Up until now, we talked about where to save the “session state” – on the server (part 1) or on the client (part 2). The session state contains the basic user profile information: their first and last names, email, id, username etc. In other words – their identity. The session state usually also contains user’s permissions in the form of roles or scopes they have access to. This can be later used by the site in order to authenticate the user request.
When we keep the session state in the client, we can use JWT tokens in order store those two things. This can allow us to authorize the user request without needing to lookup permission in memory or external system. But the user identity and his permissions are not all the data which we may need to store.
In Part 1 we learned that sessions were created as a result of HTTP being a stateless protocol, and as such, there is no way to associate between different requests to the users. Sessions solved that issue by matching between the session id cookie and the user data which was stored in the server memory.
However, over time developers began using the server session for other purposes as well. In many cases, besides the user identity and permissions, server-side session object also contained:
- Cached data: Data cached from the database or other systems
- Temporary user submitted data: User submitted data that is temporarily stored in memory before it is committed to the DB (for example shopping cart or drafts)
- Temporary site state: Developers often used the session to store technical data required for generating and maintaining the user’s site state
Storing this kind of data inside JWT token is not recommended:
- first, since JWT needs to be sent inside the request they are limited in size (between 4kb and 8kb). Even if size limit is not reached, it is still not advised – it can cause performance issues since they are submitted with every request to the server.
- second, every time the data inside the token changes, a new access token has to be created. This can cause many security problems and it is definitely not how tokens are supposed to be used.
- lastly, since the data sits inside the browser it can not contain sensitive information (remember, by default JWT tokens are not encrypted, they can be inspected by everyone).
So where can we store this kind of data?
Well, it depends. In general, we can use one (or both) options:
- Browser Storage
- High-Availability NoSQL Databases
The best option changes according to every site requirements, and figuring out what is the best approach requires a lot of thinking and experience. However, I can offer some points to consider while choosing our site architecture.
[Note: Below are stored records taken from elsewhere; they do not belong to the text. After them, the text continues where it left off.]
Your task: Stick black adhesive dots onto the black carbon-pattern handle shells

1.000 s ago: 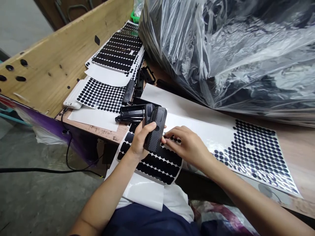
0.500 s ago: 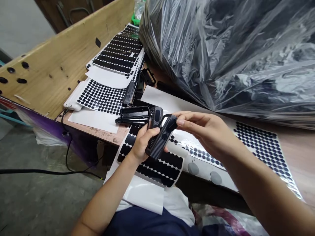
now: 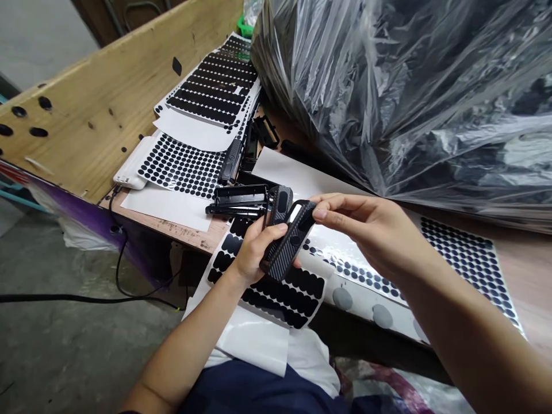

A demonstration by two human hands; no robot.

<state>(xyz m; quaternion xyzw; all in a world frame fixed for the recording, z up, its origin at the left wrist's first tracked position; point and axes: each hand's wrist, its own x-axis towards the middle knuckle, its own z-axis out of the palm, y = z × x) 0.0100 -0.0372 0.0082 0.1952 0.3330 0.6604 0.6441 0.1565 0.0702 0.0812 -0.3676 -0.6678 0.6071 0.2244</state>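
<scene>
My left hand [image 3: 252,253] is wrapped round a black plastic casing [image 3: 282,256] with a carbon-fibre pattern, its thumb on the near edge. A pale slot shows near the casing's upper end. The thumb and fingertips of my right hand [image 3: 345,215] are pinched together at that end, on what looks like a dark oval sticker [image 3: 307,219], partly hidden by the fingers. Just behind the held casing is a second patterned casing [image 3: 281,201] with a dark oval on its face. Under my left hand a sheet of black stickers [image 3: 297,293] hangs over the table edge onto my lap.
Open black casings [image 3: 239,198] lie left of my hands. Further back are sheets of round stickers [image 3: 185,167] and oval stickers [image 3: 211,92] beside a wooden board [image 3: 121,98]. A large plastic-wrapped bundle [image 3: 409,103] fills the back right. A cable [image 3: 86,298] hangs at the left.
Both hands and the casing keep nearly the same pose, and the casing is turned slightly. The whole view has shifted a little. Nothing has been let go.
</scene>
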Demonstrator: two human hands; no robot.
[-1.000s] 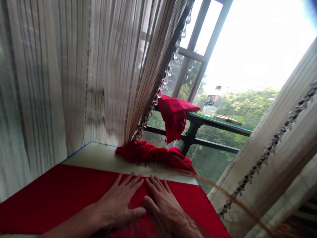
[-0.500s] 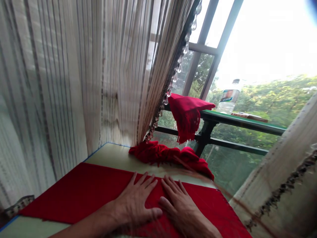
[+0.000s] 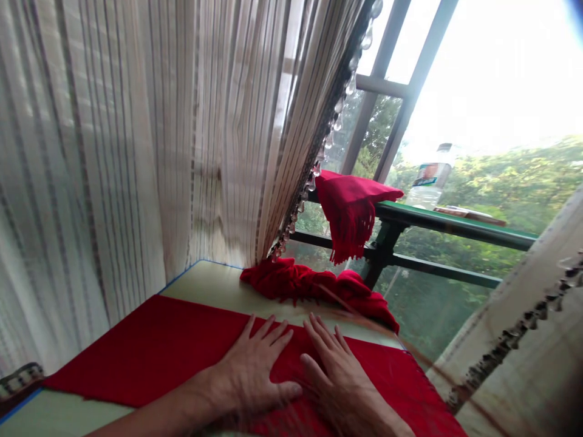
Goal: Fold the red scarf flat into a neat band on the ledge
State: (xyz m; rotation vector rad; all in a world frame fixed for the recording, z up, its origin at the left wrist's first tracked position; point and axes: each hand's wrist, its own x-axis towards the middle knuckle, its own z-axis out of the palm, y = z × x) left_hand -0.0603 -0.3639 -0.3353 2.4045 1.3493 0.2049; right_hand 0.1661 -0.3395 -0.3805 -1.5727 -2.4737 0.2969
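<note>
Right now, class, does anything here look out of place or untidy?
Yes. One red cloth lies crumpled at the table's far edge, and another hangs over the green railing, while the flat one lies smooth.

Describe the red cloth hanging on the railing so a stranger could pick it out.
Find the green railing outside the window, right of the striped curtain. The fringed red cloth drapes over its left end; unlike the crumpled red cloth on the table, it hangs in the air.

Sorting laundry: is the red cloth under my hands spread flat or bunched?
Spread flat: the red cloth lies smooth on the table.
</note>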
Caching is a technique which site developers often use in order to increase site performance. For example, when the user logs in to the site, we request from the database (in addition to their profile) extra information about different assets they have in their account (for example, the purchase history, banking account, etc). We then store that information inside the user session in order to improve performance for future requests, by saving us the need to query the database.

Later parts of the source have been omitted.